Siempre me gustó el nombre de Santiago. Aún en los peores momentos de mi relación con esta ciudad la amé más que todas las demás, más que a las que acogieron a mi familia y a mí de muy niña, con generosidad algo interesada en el buen nombre de lo políticamente correcto.
Pero Santiago se queda acá, todo gris y todo sucio, lleno de pasillos y calles con números desordenados, igualito que una de esas colchas que hacían las abuelitas juntando cosas de diferentes colores ¿cómo se llaman?, tú sabes de qué hablo. Así es Santiago, un pegoteo de jardínes y terrenos baldíos, de niños rubios paseados por nanas peruanas y de niños de nanas peruanas encerrados en cuartos de casonas usadas como residenciales, de los edificios cayéndose en Matta y creciendo en Sanhattan.

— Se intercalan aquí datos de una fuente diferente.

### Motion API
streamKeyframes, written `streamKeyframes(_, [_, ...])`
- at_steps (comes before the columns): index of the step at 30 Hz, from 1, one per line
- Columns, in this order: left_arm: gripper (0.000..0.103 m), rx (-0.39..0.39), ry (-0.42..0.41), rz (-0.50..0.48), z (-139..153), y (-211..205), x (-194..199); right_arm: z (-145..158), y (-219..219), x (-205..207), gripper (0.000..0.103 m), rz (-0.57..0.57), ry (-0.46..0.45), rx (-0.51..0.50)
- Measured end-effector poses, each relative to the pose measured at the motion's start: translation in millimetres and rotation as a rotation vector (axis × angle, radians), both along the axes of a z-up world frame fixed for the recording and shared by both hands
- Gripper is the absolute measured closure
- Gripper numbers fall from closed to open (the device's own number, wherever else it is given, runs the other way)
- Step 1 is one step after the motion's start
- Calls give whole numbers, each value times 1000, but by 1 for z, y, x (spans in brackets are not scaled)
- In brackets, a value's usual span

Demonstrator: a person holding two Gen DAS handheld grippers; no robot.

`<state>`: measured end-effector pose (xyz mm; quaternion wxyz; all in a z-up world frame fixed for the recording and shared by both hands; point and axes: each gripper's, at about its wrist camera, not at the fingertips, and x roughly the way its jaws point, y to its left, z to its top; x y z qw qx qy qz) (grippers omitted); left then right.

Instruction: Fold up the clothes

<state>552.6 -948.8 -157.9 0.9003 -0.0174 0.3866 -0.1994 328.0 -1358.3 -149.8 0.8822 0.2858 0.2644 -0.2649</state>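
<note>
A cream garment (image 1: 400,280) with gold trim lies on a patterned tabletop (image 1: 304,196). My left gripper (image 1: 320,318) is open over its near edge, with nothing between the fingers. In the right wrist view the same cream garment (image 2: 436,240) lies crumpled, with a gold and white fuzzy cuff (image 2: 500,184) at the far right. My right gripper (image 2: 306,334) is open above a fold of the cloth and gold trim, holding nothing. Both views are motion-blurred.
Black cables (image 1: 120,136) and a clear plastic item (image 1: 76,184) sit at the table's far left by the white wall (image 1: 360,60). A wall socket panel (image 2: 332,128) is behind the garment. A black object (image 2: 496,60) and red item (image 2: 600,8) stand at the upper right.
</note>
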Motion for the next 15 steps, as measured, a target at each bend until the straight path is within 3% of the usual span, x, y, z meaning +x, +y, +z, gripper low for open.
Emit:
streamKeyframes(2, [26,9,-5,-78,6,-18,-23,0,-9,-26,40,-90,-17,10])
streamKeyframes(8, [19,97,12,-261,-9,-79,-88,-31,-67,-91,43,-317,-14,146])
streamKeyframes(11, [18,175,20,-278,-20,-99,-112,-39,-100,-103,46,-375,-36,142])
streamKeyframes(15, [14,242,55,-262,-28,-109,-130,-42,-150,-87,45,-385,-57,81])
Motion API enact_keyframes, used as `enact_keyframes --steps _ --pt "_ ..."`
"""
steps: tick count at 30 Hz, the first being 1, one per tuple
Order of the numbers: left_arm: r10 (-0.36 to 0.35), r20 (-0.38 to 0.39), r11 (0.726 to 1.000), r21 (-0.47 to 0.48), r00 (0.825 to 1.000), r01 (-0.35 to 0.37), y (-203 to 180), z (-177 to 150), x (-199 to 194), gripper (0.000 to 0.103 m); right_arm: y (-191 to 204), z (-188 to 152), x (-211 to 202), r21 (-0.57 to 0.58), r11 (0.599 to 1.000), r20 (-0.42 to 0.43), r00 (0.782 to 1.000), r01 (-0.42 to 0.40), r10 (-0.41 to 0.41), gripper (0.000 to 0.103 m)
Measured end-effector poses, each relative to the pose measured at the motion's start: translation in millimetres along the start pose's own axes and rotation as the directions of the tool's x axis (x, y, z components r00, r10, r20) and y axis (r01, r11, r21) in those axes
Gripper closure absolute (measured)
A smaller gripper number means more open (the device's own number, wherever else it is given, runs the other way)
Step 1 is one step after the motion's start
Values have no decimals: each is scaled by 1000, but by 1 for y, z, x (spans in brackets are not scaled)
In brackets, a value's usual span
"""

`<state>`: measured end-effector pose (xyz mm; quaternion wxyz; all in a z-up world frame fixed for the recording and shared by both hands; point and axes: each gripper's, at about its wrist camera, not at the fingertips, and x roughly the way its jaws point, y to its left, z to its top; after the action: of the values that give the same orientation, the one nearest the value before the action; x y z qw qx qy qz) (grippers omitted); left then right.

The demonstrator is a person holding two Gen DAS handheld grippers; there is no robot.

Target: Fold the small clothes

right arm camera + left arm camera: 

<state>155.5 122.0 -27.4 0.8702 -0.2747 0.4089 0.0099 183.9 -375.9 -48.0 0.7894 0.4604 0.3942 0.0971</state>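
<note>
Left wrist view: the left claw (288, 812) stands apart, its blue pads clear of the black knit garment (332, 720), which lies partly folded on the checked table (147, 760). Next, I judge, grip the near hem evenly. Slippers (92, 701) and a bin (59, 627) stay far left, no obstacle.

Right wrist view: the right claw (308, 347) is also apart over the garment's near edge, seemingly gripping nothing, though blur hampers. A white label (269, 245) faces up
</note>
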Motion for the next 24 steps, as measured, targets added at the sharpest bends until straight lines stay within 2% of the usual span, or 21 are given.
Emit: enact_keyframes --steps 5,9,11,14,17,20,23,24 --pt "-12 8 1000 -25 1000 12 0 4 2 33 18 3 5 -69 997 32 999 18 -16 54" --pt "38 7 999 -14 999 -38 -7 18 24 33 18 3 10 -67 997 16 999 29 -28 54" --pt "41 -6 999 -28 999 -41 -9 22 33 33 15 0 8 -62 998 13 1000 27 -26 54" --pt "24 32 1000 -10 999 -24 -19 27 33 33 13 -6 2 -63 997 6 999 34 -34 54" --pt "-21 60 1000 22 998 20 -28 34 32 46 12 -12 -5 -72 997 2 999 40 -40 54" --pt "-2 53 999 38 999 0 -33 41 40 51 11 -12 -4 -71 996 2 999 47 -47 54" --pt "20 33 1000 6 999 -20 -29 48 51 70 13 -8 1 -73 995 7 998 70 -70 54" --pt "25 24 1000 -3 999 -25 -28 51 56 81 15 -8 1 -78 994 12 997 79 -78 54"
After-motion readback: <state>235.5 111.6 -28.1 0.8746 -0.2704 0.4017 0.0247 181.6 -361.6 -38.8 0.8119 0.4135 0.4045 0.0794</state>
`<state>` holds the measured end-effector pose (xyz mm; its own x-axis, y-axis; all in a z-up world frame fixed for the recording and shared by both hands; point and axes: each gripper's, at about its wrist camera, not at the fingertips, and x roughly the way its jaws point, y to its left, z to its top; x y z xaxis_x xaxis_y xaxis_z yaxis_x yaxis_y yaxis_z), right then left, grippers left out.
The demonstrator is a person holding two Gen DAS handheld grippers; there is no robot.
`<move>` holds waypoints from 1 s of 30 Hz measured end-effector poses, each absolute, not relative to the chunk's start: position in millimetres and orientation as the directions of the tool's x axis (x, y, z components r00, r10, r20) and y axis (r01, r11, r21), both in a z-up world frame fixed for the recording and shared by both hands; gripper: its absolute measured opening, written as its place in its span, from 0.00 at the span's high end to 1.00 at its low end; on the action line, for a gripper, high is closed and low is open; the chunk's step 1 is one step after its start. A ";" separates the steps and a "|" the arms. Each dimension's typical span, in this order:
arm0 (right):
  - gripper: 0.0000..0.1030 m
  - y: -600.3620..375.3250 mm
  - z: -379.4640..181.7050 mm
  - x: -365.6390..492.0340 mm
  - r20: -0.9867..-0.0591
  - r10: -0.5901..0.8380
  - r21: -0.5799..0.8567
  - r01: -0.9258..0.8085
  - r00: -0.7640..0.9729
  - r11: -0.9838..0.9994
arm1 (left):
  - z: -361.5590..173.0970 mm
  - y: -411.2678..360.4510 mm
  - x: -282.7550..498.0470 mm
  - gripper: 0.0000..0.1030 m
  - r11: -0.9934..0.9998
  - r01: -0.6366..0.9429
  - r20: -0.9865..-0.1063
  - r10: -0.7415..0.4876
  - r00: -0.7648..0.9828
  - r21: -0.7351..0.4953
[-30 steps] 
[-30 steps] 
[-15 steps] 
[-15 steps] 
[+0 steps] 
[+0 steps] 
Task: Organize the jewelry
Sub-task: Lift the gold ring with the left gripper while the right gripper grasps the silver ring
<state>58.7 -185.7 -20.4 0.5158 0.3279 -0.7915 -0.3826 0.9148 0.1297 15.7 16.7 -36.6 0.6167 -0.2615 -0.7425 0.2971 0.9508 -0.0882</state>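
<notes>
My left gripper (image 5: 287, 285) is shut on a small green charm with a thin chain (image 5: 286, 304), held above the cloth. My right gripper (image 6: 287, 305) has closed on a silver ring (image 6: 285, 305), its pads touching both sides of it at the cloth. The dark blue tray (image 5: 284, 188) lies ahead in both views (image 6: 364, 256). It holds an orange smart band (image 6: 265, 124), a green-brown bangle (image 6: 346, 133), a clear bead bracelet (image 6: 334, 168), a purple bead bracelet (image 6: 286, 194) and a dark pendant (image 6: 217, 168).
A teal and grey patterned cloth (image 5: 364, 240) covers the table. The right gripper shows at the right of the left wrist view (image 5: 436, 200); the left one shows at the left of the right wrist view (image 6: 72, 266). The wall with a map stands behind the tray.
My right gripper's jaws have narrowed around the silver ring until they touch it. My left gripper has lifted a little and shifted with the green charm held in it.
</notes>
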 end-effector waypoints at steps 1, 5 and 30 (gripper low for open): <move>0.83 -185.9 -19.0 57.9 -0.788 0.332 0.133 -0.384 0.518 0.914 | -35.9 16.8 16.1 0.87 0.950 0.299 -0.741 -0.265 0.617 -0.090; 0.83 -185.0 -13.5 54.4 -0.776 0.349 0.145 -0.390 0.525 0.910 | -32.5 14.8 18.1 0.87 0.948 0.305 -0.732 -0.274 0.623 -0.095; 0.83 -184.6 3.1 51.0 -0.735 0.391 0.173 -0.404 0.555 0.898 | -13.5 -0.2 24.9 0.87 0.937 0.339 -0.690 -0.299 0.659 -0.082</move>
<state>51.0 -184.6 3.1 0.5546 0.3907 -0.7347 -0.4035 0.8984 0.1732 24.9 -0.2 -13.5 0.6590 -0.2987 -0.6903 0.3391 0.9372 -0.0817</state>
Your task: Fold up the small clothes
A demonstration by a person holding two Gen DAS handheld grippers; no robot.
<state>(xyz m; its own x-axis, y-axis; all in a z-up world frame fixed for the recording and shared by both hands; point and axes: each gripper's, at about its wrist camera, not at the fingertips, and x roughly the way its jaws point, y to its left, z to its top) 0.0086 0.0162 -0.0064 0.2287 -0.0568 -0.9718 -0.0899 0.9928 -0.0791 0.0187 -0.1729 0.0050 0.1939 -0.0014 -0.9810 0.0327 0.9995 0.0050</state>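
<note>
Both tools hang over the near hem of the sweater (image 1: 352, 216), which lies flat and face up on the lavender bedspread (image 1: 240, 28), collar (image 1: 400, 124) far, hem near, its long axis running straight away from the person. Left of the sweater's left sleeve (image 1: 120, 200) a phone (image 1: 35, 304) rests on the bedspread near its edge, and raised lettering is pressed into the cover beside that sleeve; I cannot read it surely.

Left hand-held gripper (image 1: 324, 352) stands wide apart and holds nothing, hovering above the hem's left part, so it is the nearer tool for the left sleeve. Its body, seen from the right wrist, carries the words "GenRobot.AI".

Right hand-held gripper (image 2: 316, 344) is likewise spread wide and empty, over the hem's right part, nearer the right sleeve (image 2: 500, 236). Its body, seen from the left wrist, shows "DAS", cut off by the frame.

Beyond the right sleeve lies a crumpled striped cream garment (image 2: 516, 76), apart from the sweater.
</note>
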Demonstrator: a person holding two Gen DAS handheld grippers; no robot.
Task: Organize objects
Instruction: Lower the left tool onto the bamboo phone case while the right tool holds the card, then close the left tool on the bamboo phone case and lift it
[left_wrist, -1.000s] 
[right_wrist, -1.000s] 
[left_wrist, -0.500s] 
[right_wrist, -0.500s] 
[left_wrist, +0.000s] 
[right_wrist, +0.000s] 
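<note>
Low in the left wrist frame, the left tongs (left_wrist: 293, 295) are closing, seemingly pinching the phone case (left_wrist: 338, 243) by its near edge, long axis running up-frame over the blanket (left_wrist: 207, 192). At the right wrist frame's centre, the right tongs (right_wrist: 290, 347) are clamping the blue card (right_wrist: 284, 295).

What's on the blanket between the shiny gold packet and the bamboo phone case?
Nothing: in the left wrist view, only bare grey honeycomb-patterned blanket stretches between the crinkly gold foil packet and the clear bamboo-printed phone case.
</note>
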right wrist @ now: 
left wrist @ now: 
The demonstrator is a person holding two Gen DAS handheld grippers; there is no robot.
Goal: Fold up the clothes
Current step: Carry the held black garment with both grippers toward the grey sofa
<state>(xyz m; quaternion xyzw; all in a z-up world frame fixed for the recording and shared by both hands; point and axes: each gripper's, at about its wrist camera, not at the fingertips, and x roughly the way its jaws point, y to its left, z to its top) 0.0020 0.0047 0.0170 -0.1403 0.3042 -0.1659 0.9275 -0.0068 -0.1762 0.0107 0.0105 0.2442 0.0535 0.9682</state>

Quizás me gusta un tanto por ego. Ego de saber dónde se esconden las cosas sórdidas, las liberalidades extremas, la gente diferente que sobrevive a esta normalidad aplastante disfrazándose en la semana y mirando libros de Magrite en casa. Ego por sentirme una de esas personas y sonreir confiada en la calle, sabiendo que eso se leerá como amabilidad y no como la perversión de lo que, casi siempre, estoy pensando. Ego, al fin y al cabo por saber que aquí, en medio del ruido ensordecedor del apuro y los autos, está lleno de un silencio preciso para que los sonidos propios se escuchen hasta por quienes no quieren escucharlo.
Santiago está lleno de cosas silenciadas, de rincones perdidos, de gente perdida, de gente, de muertos. Mierda como lo amo.